--- Required work ---
Count the lines that contain the string "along" in the records beneath, and respond with the number only.

Data excerpts:
^^^^

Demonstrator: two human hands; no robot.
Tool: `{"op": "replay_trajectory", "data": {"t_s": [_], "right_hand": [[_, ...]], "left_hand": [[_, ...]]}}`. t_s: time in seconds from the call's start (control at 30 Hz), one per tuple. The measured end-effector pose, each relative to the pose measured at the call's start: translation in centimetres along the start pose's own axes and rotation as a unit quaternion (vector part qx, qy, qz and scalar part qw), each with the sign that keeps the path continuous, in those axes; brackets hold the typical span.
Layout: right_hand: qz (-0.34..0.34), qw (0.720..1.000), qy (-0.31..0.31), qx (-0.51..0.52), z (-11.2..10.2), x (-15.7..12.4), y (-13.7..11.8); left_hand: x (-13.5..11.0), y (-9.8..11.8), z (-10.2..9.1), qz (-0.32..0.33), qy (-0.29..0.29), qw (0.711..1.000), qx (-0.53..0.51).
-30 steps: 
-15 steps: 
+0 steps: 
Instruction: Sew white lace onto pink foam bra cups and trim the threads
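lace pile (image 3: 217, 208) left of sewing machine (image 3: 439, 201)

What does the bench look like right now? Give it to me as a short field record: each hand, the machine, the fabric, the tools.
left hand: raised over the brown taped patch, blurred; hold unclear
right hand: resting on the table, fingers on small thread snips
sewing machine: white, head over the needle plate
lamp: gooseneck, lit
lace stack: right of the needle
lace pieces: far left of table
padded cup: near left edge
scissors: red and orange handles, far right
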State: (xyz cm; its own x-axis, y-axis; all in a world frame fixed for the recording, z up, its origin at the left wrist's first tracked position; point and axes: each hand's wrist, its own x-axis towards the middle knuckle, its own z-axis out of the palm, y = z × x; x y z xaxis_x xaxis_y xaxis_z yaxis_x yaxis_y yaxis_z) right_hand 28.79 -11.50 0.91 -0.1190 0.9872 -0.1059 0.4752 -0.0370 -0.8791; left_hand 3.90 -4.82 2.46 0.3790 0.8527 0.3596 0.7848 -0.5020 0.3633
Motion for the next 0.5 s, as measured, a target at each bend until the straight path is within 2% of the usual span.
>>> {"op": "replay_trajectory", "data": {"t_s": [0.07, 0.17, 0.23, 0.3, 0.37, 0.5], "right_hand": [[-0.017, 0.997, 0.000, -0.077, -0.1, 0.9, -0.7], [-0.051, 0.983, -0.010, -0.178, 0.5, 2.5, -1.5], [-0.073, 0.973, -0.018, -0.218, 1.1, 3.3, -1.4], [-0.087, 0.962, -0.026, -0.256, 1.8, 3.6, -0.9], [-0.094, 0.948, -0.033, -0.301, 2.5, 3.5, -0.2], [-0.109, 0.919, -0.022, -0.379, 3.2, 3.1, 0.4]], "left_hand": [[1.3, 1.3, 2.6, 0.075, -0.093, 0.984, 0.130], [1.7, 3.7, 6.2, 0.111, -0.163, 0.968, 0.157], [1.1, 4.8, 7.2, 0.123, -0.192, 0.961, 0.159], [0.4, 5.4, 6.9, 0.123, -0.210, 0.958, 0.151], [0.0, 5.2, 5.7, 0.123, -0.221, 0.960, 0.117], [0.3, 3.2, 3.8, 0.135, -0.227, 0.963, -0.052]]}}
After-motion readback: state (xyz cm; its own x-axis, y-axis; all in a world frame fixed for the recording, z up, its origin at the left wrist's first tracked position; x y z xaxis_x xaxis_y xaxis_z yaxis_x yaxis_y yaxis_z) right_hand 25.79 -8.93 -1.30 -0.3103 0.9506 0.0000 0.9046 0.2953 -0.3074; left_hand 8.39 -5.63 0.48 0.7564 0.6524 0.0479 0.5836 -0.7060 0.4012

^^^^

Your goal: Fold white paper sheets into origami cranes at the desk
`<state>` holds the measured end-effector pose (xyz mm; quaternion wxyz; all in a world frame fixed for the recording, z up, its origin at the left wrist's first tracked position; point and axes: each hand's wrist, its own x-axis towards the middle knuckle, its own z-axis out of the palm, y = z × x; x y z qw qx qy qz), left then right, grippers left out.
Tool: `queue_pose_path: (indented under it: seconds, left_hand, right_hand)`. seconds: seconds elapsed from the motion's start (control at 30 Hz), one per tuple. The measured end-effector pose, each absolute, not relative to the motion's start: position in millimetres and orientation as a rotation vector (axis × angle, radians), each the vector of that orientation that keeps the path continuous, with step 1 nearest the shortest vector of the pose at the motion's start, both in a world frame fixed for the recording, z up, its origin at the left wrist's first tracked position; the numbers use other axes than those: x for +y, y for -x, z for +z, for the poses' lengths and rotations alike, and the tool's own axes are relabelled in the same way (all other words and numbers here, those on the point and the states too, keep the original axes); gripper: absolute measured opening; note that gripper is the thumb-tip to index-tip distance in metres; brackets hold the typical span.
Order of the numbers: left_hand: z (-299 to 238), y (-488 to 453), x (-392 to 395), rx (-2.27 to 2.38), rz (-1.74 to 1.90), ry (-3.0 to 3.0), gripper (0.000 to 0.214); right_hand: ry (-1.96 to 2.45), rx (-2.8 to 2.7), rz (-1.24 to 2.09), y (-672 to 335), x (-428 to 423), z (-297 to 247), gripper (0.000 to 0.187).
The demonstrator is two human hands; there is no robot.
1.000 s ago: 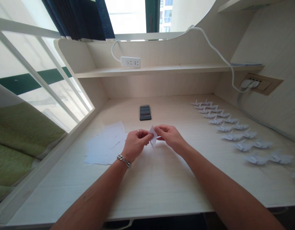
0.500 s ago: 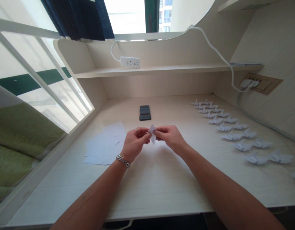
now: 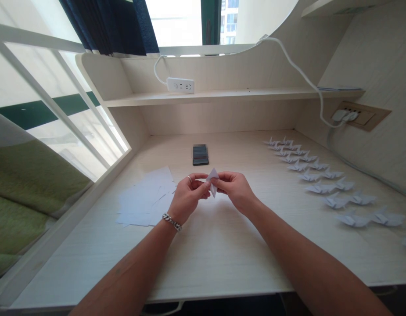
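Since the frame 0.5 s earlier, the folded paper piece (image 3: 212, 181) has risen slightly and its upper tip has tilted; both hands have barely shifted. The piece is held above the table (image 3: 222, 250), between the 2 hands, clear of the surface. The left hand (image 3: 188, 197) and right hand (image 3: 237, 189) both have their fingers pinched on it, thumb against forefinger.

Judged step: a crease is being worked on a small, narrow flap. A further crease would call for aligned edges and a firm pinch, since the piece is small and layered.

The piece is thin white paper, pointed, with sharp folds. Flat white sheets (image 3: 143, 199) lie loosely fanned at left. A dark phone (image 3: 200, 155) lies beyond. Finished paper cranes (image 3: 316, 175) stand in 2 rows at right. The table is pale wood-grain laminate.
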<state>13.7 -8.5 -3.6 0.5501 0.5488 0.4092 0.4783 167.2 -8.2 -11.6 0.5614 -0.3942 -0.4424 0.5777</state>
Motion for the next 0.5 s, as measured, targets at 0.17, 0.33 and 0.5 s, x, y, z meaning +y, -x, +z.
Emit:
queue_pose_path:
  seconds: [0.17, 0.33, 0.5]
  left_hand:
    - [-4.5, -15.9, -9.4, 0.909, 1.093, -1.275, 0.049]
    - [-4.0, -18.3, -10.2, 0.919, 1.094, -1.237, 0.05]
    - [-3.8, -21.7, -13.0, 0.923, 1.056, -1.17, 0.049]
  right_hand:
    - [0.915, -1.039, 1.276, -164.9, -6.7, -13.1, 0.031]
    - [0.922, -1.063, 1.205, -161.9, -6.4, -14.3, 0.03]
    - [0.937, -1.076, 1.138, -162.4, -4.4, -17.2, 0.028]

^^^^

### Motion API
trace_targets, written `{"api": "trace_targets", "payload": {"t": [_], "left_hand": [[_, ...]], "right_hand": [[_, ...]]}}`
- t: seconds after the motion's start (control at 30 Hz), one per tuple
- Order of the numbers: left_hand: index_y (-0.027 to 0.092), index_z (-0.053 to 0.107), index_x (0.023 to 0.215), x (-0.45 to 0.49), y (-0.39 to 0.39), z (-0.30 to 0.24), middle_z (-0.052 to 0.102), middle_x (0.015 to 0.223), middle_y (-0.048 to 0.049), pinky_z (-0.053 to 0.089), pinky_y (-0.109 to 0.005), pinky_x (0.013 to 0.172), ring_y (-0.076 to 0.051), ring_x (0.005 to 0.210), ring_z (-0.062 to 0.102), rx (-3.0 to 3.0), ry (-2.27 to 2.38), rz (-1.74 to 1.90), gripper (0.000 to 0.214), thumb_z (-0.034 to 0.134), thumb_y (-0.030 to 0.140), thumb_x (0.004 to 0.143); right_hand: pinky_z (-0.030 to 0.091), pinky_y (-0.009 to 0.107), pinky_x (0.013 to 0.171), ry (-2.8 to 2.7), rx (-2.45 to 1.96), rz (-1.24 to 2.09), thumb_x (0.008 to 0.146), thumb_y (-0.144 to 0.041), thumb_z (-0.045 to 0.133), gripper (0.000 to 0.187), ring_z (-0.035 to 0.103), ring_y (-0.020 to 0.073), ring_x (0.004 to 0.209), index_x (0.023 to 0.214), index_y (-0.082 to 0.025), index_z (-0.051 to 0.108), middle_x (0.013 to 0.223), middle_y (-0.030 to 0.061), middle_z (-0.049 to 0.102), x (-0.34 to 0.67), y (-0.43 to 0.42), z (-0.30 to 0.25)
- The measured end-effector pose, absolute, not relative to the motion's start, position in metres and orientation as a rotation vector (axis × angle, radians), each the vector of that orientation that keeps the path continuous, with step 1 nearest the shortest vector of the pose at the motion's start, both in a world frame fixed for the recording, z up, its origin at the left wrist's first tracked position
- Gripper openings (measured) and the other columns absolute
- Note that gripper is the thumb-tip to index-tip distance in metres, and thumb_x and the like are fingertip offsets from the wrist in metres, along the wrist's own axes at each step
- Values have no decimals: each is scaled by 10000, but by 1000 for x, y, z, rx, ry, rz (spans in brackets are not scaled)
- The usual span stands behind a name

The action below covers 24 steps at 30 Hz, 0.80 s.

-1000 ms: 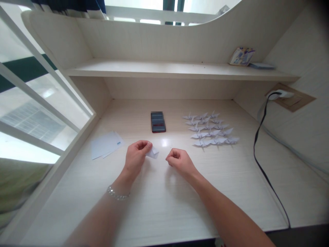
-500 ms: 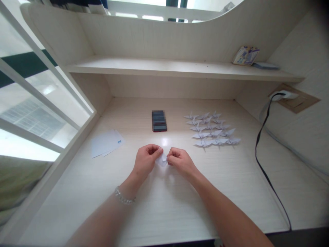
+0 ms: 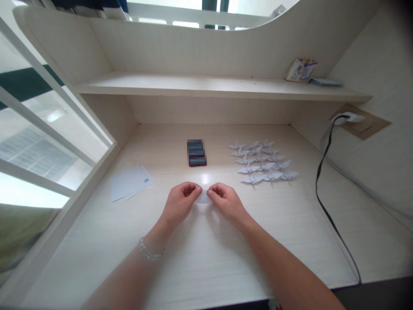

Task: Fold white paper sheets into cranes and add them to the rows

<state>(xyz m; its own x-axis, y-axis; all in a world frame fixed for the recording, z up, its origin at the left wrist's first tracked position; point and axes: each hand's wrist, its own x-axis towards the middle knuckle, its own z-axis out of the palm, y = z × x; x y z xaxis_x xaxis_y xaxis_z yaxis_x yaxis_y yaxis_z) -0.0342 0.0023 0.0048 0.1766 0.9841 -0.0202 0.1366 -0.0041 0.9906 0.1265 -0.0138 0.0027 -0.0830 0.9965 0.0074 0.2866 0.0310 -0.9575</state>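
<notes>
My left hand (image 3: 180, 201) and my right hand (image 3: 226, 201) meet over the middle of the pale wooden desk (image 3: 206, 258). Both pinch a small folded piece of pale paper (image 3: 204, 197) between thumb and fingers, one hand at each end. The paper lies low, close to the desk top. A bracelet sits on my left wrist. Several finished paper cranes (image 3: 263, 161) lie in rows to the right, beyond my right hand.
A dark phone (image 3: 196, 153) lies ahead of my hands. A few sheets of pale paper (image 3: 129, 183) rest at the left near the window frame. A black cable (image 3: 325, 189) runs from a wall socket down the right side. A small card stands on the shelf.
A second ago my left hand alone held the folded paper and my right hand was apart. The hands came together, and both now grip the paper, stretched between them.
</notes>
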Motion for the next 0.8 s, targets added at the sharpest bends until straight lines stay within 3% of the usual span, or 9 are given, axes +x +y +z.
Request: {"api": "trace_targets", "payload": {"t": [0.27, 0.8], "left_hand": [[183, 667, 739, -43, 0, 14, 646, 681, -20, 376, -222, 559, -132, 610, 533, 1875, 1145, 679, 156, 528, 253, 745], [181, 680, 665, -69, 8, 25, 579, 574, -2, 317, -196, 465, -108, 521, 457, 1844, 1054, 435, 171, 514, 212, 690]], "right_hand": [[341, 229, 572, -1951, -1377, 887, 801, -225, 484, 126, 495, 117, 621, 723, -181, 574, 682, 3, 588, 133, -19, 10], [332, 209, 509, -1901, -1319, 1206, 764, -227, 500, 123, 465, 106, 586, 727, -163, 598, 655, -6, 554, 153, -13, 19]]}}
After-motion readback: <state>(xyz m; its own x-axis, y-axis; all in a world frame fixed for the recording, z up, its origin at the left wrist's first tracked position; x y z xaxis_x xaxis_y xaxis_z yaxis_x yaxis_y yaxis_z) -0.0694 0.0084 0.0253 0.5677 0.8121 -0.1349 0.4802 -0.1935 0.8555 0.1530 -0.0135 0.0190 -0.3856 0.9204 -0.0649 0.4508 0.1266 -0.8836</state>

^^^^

--- Answer box ---
2